◆ **TASK STATEMENT**
Retype every entry precisely and keep each line whole.

+++ SUPPLIED RECORDS

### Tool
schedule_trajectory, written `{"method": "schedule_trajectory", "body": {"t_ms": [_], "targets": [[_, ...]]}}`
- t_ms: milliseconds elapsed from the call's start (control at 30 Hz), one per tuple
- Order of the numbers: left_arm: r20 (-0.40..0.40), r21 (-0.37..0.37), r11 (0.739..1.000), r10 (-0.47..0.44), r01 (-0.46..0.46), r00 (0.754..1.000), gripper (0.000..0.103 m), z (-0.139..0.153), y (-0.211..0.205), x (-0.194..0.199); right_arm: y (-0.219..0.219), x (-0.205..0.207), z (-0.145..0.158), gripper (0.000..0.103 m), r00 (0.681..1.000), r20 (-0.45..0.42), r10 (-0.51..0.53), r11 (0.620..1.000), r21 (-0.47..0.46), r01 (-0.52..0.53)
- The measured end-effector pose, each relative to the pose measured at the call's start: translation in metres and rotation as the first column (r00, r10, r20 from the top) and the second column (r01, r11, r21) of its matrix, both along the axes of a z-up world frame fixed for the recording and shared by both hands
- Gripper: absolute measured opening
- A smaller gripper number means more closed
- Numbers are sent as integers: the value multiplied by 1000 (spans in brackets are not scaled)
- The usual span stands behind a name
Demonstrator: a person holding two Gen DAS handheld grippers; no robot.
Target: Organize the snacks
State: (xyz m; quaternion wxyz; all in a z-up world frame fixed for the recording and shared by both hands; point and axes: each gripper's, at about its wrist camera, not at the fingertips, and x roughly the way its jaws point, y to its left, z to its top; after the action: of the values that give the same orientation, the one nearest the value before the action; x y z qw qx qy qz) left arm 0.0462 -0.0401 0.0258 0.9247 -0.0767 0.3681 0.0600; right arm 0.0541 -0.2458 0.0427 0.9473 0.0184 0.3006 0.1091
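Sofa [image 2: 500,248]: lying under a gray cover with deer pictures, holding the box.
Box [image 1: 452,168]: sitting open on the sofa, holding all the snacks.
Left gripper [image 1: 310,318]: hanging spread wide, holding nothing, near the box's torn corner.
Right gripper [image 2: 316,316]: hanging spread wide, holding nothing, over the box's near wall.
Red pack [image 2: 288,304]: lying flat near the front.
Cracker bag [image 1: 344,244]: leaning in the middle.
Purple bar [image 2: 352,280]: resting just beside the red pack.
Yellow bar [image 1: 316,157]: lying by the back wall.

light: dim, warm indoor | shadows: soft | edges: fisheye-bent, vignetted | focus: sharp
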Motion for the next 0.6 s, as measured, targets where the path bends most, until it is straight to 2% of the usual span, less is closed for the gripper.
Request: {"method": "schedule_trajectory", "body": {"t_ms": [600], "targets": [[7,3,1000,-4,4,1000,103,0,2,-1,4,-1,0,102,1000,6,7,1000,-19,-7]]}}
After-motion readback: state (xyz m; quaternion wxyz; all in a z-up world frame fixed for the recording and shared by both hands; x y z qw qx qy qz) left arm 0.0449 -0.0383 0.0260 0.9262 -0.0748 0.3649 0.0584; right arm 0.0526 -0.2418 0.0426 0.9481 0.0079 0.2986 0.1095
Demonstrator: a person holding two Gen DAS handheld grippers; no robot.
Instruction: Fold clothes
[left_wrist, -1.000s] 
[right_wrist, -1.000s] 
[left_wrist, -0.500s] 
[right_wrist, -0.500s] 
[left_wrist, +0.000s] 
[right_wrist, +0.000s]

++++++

◆ **SOLUTION TO THIS TASK**
### Tool
schedule_trajectory, written `{"method": "schedule_trajectory", "body": {"t_ms": [_], "targets": [[_, ...]]}}`
- t_ms: milliseconds elapsed from the call's start (control at 30 Hz), one per tuple
- Order of the numbers: left_arm: r20 (-0.40..0.40), r21 (-0.37..0.37), r11 (0.739..1.000), r10 (-0.47..0.44), r01 (-0.46..0.46), r00 (0.754..1.000), gripper (0.000..0.103 m), z (-0.139..0.153), y (-0.211..0.205), x (-0.194..0.199); right_arm: y (-0.219..0.219), x (-0.205..0.207), z (-0.145..0.158), gripper (0.000..0.103 m), r00 (0.681..1.000), r20 (-0.45..0.42), r10 (-0.51..0.53), r11 (0.620..1.000), r21 (-0.47..0.46), r01 (-0.52..0.53)
- The measured end-effector pose, each relative to the pose measured at the call's start: translation in metres and rotation as the first column (r00, r10, r20 from the top) and the second column (r01, r11, r21) of its matrix, both along the axes of a z-up world frame fixed for the recording and shared by both hands
- Gripper: absolute measured opening
- A smaller gripper number means more closed
- Numbers are sent as integers: the value multiplied by 1000 (spans in brackets are not scaled)
- The usual span stands behind a name
Demonstrator: a person holding two Gen DAS handheld grippers; no robot.
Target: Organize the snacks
State: (xyz m; quaternion wxyz; all in a z-up world frame fixed for the recording and shared by both hands; point and axes: each gripper's, at about its wrist camera, not at the fingertips, and x roughly the way its jaws point, y to its left, z to its top; after the action: of the values that give the same orientation, the one nearest the value before the action; x y z qw qx qy qz) left arm 0.0462 -0.0401 0.0258 0.9247 -0.0767 0.3681 0.0600; right arm 0.0541 -0.2458 0.0427 0.9473 0.0184 0.3006 0.1091
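Sofa [image 2: 500,248]: lying under a gray cover with deer pictures, holding the box.
Box [image 1: 452,168]: sitting open on the sofa, holding all the snacks.
Left gripper [image 1: 310,318]: hanging spread wide, holding nothing, near the box's torn corner.
Right gripper [image 2: 316,316]: hanging spread wide, holding nothing, over the box's near wall.
Red pack [image 2: 288,304]: lying flat near the front.
Cracker bag [image 1: 344,244]: leaning in the middle.
Purple bar [image 2: 352,280]: resting just beside the red pack.
Yellow bar [image 1: 316,157]: lying by the back wall.

light: dim, warm indoor | shadows: soft | edges: fisheye-bent, vignetted | focus: sharp
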Motion for the next 0.6 s, as measured, targets where the path bends most, until it is straight to 2% of the usual span, less is closed for the gripper.
Request: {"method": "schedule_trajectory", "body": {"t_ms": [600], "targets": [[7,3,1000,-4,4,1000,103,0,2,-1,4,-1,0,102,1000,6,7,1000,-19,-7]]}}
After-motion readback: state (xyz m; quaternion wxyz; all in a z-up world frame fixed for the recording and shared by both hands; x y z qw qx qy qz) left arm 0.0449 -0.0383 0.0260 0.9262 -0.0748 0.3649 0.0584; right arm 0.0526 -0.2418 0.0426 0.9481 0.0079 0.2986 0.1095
Demonstrator: a person holding two Gen DAS handheld grippers; no robot.
Instruction: Fold clothes
[left_wrist, -1.000s] 
[right_wrist, -1.000s] 
[left_wrist, -0.500s] 
[right_wrist, -0.500s] 
[left_wrist, +0.000s] 
[right_wrist, +0.000s]

The answer has been given, and the exercise is complete.